In a prospective population‐based study of black and white men and women living across the contiguous United States, higher circulating sCD14 was associated with risk of incident ischemic stroke and CHD among blacks but not whites. The association with CHD was greater at younger ages. These findings suggest sCD14 may be a race‐specific risk marker for ischemic stroke and CHD.

Ours is 1 of only a few studies to evaluate prospective relationships of sCD14 with incident stroke or CHD.15, 16, 17 CD14 is a pattern recognition receptor that contributes to pro‐inflammatory responses,3 and circulating sCD14 concentrations increase during inflammatory conditions.5 The observed relationships here between higher sCD14 and increased risk of stroke and CHD among blacks are consistent with a role of innate immunity and chronic inflammation in the progression of CVD.

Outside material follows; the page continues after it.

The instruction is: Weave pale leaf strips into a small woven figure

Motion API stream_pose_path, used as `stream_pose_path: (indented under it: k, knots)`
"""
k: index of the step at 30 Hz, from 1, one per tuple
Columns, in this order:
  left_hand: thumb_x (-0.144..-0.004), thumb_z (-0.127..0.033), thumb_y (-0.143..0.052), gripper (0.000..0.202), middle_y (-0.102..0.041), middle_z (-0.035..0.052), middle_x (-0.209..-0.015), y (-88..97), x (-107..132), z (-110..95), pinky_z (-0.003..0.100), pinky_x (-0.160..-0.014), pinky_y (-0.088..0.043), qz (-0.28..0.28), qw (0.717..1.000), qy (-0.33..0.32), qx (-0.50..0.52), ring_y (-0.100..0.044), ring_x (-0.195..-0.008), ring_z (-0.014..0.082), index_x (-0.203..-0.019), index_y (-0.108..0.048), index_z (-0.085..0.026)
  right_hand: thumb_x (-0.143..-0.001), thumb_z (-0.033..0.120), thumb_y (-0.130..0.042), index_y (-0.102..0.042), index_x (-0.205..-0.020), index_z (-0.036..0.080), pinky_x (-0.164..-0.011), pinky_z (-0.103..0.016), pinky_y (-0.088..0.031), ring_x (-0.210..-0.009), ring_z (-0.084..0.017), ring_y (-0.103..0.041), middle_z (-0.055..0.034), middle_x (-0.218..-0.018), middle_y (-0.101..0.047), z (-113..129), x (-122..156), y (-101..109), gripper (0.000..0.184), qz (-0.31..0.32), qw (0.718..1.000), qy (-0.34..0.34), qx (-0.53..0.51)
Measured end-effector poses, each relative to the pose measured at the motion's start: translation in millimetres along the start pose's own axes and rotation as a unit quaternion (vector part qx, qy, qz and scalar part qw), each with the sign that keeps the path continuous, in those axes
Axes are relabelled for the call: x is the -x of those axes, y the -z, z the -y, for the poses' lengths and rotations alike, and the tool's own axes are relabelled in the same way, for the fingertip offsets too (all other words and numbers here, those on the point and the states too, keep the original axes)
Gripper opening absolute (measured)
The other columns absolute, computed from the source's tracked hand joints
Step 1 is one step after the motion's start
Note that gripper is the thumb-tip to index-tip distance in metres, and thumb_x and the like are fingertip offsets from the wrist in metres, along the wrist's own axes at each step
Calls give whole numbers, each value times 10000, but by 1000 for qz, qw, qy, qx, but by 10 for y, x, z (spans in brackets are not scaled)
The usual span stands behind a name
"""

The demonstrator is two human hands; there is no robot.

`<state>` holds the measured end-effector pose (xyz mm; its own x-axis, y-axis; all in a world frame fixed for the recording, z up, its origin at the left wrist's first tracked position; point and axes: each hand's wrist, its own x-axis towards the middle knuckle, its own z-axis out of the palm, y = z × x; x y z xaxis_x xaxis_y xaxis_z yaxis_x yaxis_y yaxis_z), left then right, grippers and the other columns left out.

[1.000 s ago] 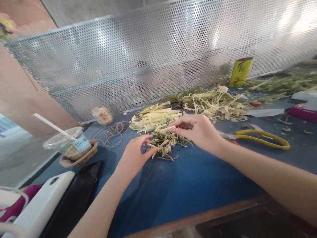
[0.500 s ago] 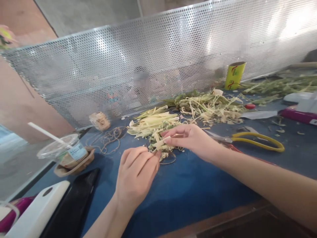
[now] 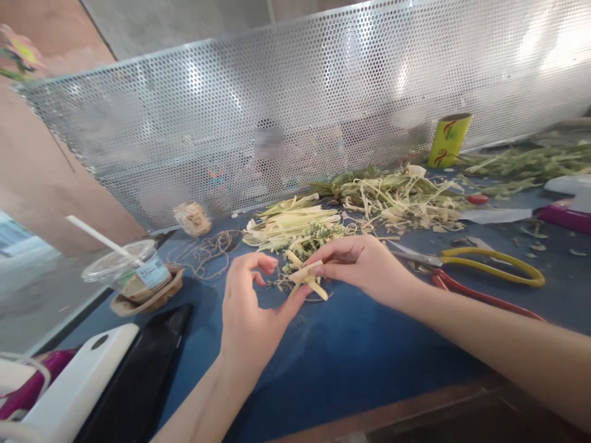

To our knowledge, race and age differences in the associations of sCD14 with risk of stroke or CHD have not been reported. Higher sCD14 was associated with increased risk of stroke and CHD in the CHS (Cardiovascular Health Study), a cohort of black and white adults ≥65 years, but race‐stratified associations were not reported and the number of black participants was relatively low.15 Results here showing that higher sCD14 was related to ischemic stroke and CHD risk in blacks, but not whites, may suggest that findings from the CHS were driven by the African‐American participants. Consistent with results in REGARDS, CHS reported statistically significant differences in sCD14 levels by age, sex, and race. The lack of association of sCD14 with CHD risk among whites in the current study is consistent with findings from the PRIME Study showing sCD14 was not related to incident CHD among a cohort of European men aged 50 to 59 years,17 and the Framingham Heart Study (comprising white men and women, mean age 62 years) reporting that sCD14 was not associated with incident atherosclerotic CVD (defined as a composite end point of nonfatal myocardial infarction, revascularization, atherothrombotic stroke, and CHD death).16

Despite black participants having higher levels of other inflammation biomarkers compared with whites in REGARDS,33 sCD14 levels were lower in blacks than whites. This is consistent with results from the CHS.15 These differences may be explained in part by interpopulation heterogeneity in CD14 variant allele frequencies. The minor allele frequency of a polymorphism in the CD14 promoter, rs2569190 (also referred to as C‐159T or C‐260T), associated with higher sCD14 levels, is more common among those of European than African ancestry.34 A sCD14‐lowering haplotype identified in the CHS was present only among African‐Americans (tagged by rs5744451; minor allele frequency: 9%).15

Lower basal‐state concentrations of sCD14 among blacks may suggest that, compared with whites, a lower sCD14 threshold is required to reflect a risk of stroke or CHD. sCD14 is generated by a number of different mechanisms, including hepatic secretion during an acute‐phase response, cell surface cleavage of membrane‐bound CD14, and release of CD14‐bearing microvesicles.5, 6, 7, 35 As such, racial differences in stroke or CHD risk in relation to sCD14 may also reflect the importance of distinct sources of sCD14. For example, African‐Americans have lower neutrophil counts (which express CD14) compared with European‐Americans.36 A greater proportion of sCD14 generated by hepatocytes in blacks compared with whites would be consistent with a greater burden of chronic inflammation. If a greater proportion of sCD14 among blacks was generated from cells (such as monocytes) or cellular processes (such as microvesicle release) implicated in CVD risk,35, 37 this could also potentially account for a stronger association with CVD events. Results may also be explained by interrelationships of sCD14 with other CVD‐related factors that differ by race.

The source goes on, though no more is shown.